I have a room with a cliff and some objects. When you interact with the object, the player walks up to the object and says something. My problem is that, if you put the cliff between yourself and the object and then interact with it, the player will walk right over the cliff and die (because player.Walk uses the most direct route from where you started).

Some technical information: The cliff’s “drop zone” is defined by a region; when you walk onto that region the “fall off cliff” logic runs. My walkable area overlaps the region a little bit, because otherwise the player would never be able to reach the cliff and die.

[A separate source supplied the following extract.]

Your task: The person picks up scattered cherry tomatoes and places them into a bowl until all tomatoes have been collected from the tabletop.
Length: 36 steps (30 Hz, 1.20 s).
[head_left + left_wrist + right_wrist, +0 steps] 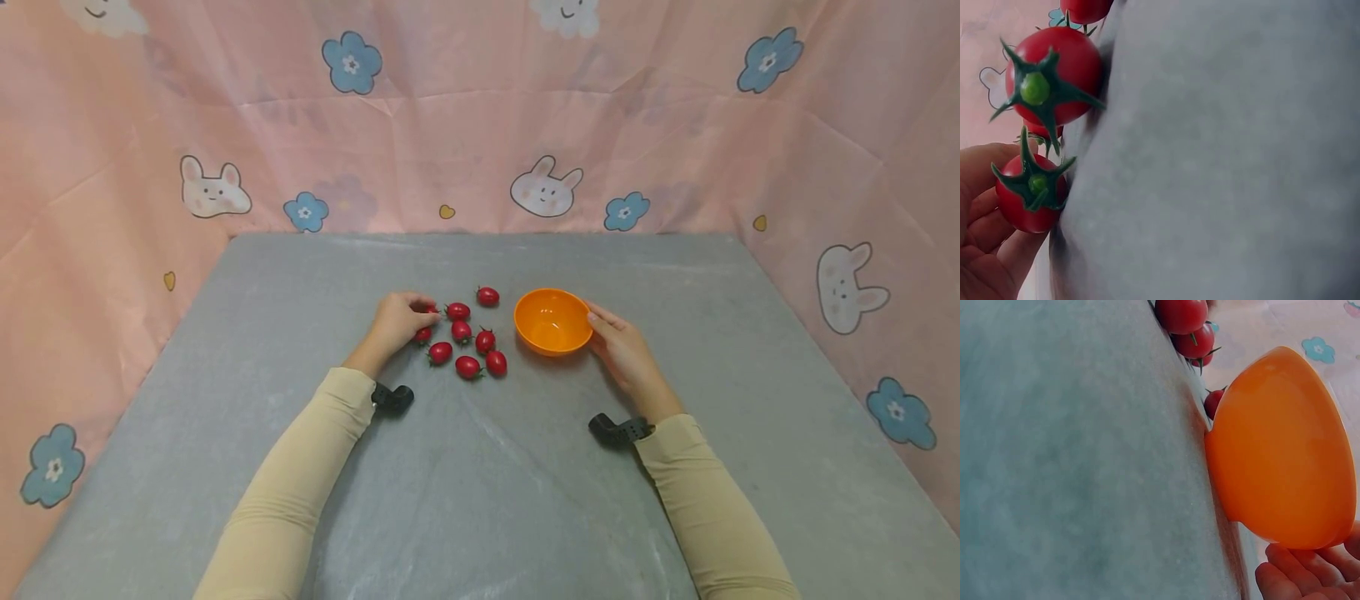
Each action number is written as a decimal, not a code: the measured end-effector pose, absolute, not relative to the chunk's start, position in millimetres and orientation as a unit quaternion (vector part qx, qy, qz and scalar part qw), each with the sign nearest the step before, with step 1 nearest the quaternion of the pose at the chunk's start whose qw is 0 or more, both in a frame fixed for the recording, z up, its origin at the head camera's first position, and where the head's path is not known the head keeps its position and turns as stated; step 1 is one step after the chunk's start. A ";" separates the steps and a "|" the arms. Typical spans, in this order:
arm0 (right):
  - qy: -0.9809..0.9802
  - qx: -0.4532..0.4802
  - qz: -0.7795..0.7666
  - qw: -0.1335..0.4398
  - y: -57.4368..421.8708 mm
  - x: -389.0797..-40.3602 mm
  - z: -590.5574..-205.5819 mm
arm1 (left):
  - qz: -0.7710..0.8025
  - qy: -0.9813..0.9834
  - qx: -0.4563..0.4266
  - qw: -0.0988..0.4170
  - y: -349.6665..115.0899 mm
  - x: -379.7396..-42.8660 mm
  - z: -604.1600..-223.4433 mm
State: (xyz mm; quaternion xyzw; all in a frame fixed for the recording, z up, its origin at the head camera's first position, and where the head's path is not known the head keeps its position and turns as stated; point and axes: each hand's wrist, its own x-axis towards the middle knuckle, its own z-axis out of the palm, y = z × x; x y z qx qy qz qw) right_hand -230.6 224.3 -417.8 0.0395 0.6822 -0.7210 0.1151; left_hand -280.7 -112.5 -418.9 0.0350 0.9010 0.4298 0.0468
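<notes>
Nine visible tomatoes (pixel 440 353), one bowl (pixel 552 325) (right hand (pixel 627 357) holding it).

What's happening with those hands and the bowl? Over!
Left hand: looks to be pinching a tomato. Right hand: holding the bowl. Bowl upright, no tomatoes inside. Other tomatoes lie between left hand and bowl. Over.

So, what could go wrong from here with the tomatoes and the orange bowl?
The left hand could nudge the tomato right beside it while pinching another. The loose, rounded tomatoes lie close together, so one bump might set several rolling. The orange bowl might tip or slide if the right hand, holding one side, presses down.
</notes>
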 end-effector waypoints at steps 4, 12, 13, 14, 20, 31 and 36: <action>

Basically, I don’t want the player to get themselves killed because their character automatically walked off the cliff. I don’t want their character automatically walking off cliffs at all. I can think of a two possible solutions to my current issue:
1) If the player isn’t close enough to the object, don’t do the interaction: tell them to walk closer to the object istead, thus eliminating the possibility of putting the cliff between yourself and the object when the interaction happens. If I do this, I’ll need to whip up some formula to calculate distance between the player and the object.
2) Make the ground right next to the “death region” a separate walkable area. Remove it before the player starts walking toward the object and restore it immediately after, so that the “death walkable area” won’t be used during the automatic walking. I tried this already; the problem is that unless the “death region” and “death walkable area” line up perfectly, you can end up with little areas where you’re on the “death walkable area” but not the “death region”, and in that case your player would be immobile when you removed it prior to walking. It’s a little too exacting for my taste.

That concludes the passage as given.